The experiment was done taking data from February, April and June of 2016; these months represent different seasonal conditions that can affect ride usage.

The graph on the left shows the number of rides grouped by user type identifying the total trips within the trip duration limit and total extra-charged trips. . The graph on the right shows the same graphs displayed in ratios, revealing that:

Ratio of Customers Charged Extra:25.63%
Ratio of Subscribers Charged Extra:0.91%

Fig 1.- Number of trips grouped by user type showing extra charged trips in blue

Fig 2.- Ratio of extra charged and regular trips grouped by user type.

You can review the statistical significance of the experiment in GitHub using the Chi-square method.
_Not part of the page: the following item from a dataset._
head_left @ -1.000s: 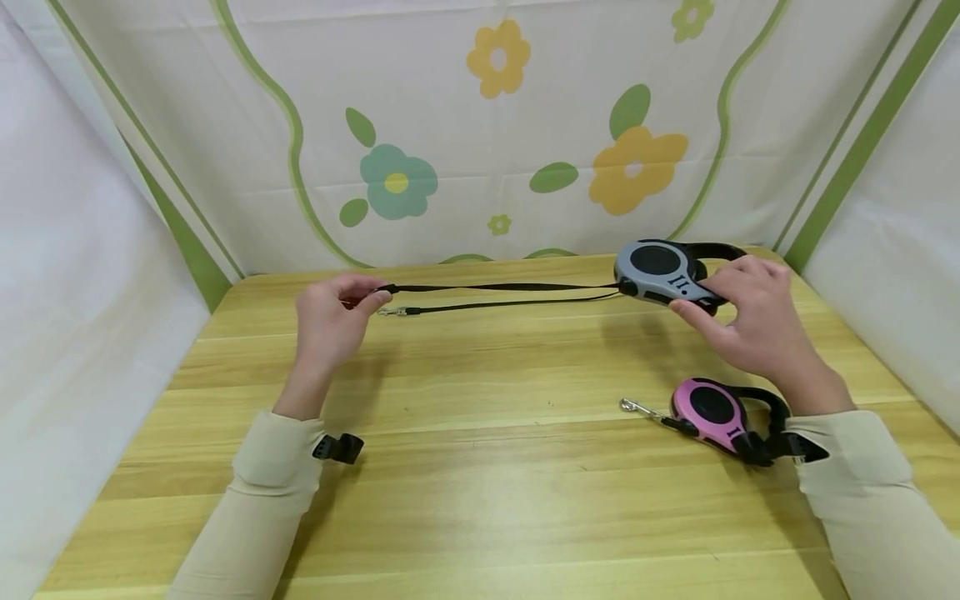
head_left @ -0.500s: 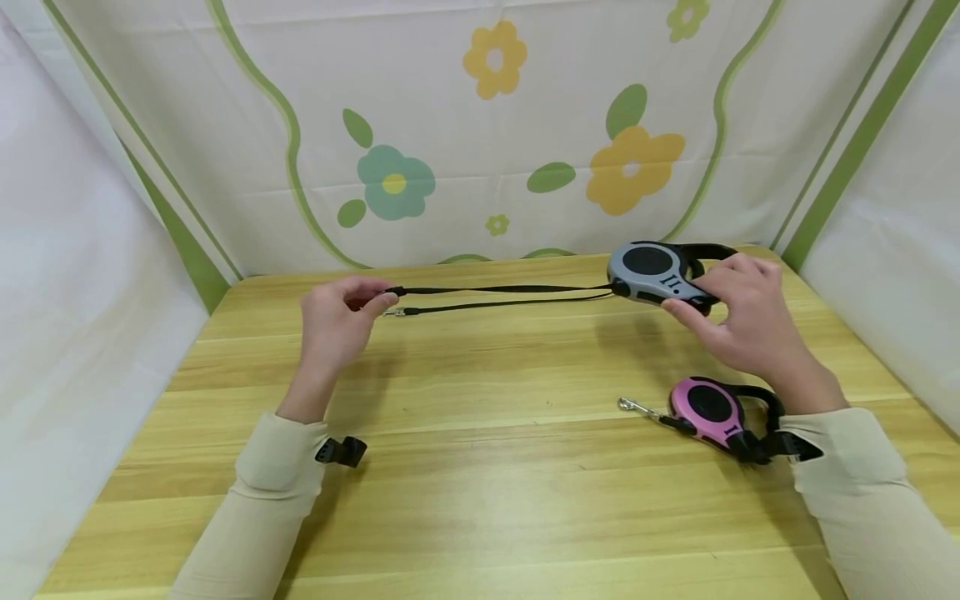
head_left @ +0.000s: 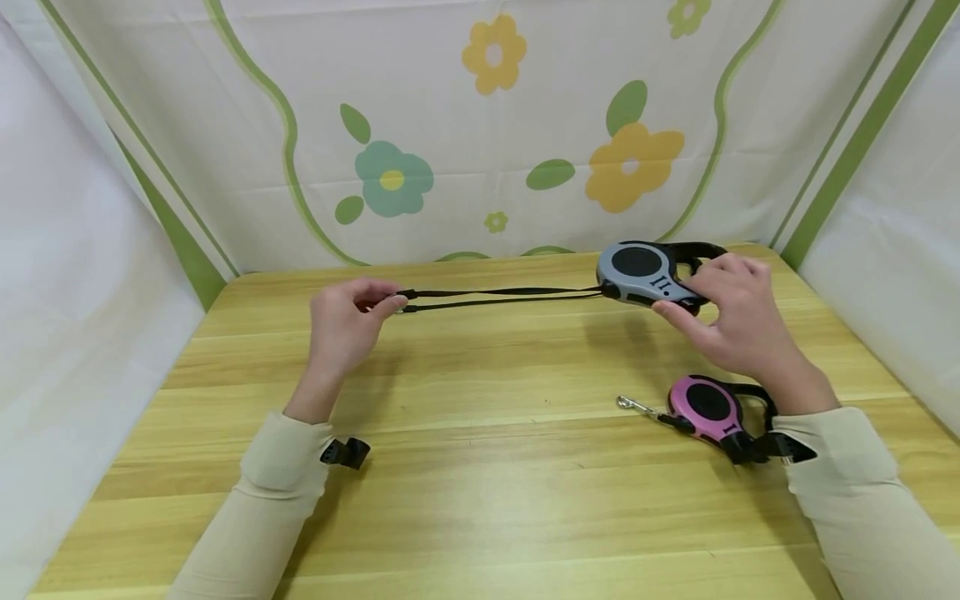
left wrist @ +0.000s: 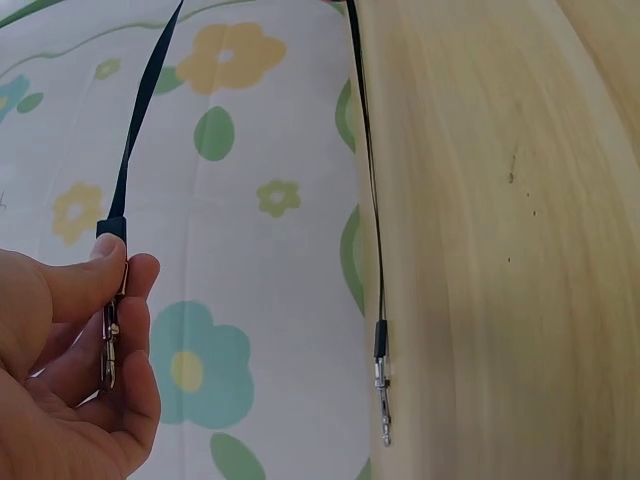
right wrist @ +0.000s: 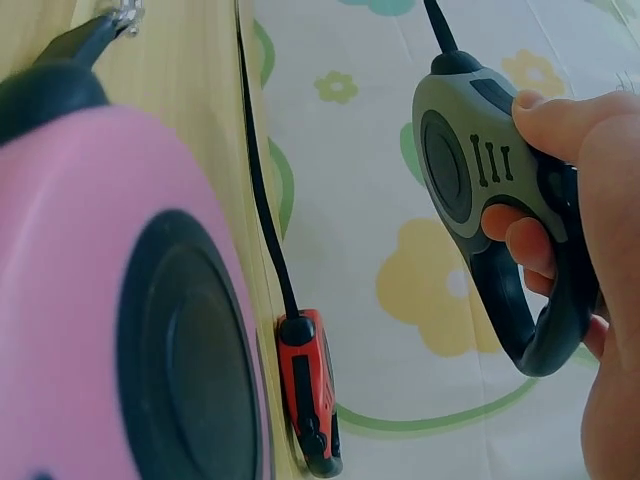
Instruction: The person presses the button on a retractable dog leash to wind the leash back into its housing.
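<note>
My right hand (head_left: 738,312) grips the handle of a grey and black retractable dog leash (right wrist: 465,160), its thumb on top by the button. From its nose a black strap (head_left: 487,292) runs left, raised above the table, to my left hand (head_left: 345,325). Thumb and fingers of that hand pinch the strap's black end, and a metal clip (left wrist: 110,345) hangs along the fingers. A red retractable leash (right wrist: 305,385) lies at the table's back edge, its cord (left wrist: 369,170) drawn out to a metal clip (left wrist: 382,400). The grey leash hides the red case in the head view.
A pink retractable leash (head_left: 701,408) lies on the wooden table (head_left: 480,500) below my right hand, its metal clip (head_left: 637,406) pointing left. A white cloth backdrop (head_left: 465,125) with printed flowers stands behind the table, with white cloth at both sides.
My right hand has moved left with the grey leash, and my left hand has shifted slightly right. The strap between them is shorter. My left hand now covers the far cord's clip in the head view.
</note>
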`<control>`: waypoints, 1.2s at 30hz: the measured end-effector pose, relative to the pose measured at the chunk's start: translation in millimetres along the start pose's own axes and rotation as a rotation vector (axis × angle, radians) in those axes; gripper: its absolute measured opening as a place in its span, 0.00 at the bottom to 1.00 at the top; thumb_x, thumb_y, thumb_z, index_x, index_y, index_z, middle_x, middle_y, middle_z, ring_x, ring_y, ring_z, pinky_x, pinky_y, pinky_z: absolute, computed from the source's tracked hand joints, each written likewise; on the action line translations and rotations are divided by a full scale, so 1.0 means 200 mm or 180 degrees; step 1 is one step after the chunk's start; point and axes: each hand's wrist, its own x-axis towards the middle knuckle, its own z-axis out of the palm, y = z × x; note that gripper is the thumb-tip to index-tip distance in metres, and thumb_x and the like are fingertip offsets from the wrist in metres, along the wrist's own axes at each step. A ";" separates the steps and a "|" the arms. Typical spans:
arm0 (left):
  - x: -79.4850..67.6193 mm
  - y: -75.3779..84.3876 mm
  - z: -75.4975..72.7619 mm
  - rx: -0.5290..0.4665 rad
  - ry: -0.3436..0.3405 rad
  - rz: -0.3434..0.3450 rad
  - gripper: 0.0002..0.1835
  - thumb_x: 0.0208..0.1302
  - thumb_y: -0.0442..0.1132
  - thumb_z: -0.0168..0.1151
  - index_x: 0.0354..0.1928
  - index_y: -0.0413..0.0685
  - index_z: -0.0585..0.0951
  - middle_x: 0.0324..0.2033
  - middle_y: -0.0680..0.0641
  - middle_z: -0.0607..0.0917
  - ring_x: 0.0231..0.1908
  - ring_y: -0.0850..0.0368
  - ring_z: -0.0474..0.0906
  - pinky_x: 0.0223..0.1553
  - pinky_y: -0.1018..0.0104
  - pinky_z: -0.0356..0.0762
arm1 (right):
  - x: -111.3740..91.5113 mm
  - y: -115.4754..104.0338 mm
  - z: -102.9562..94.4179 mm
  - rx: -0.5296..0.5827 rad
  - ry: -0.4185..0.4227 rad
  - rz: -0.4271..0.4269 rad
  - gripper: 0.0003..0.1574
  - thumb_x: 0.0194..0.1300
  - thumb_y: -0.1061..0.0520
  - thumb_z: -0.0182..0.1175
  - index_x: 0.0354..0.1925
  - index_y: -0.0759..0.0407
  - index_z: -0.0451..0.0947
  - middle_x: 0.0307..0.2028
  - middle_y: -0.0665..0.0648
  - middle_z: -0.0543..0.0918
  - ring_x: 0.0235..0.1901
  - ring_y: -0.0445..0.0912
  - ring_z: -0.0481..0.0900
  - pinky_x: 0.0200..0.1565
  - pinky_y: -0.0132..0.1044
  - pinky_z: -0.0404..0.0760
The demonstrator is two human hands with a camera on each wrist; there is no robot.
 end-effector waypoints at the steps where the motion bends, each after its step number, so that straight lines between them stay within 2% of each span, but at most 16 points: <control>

The data reveals that trips from subscribers account for 89.5% of the total trips, and customers representing just 10.5% of the rides.  In other words, trips from subscribers are 8.5 times higher than the number of customer trips.

At this point, I started to get curious about the trips exceeding the time limit and triggering an extra charge, and the patterns in the data. 

Below, you can see the distribution of trips throughout the day. This graph helps us to understand the characteristics of each user type and the way they use the Cibike services.

As we can observe, there are two peak hours for the Subscribers (associated with commuters, residents of the city) at 8:15am and 6:15pm, these times are commonly commuting hours. We can infer that Subscribers are regular bike commuters. If we forget about the peaks, both distributions are similar in shape but not in magnitude. It is noteworthy that the Customers usage starts ramping up later in the morning and the peak hour is at 3:00pm.

Fig 3.- Distribution of Extra Charged trips during day hours, identified by user type. 

Now, let’s focus only on Extra Charged Trips, i.e. the trips that exceeded their time limit (Customers = 30min and Subscribers = 45min)

Below, we can visualize the distribution of Extra Charged Trips during the day – the trips are allocated based on their start time. Here it is obvious that the number of Extra Charged Trips to Customers is much higher than that of Subscribers. Also, we can identify that the peak for Customers (associated with visitors and tourists) is at 3:00pm and the peaks for Subscribers (associated with NYC residents using Citibike for their commute) are at 9:00am and between 5-6:00pm, when people leave work.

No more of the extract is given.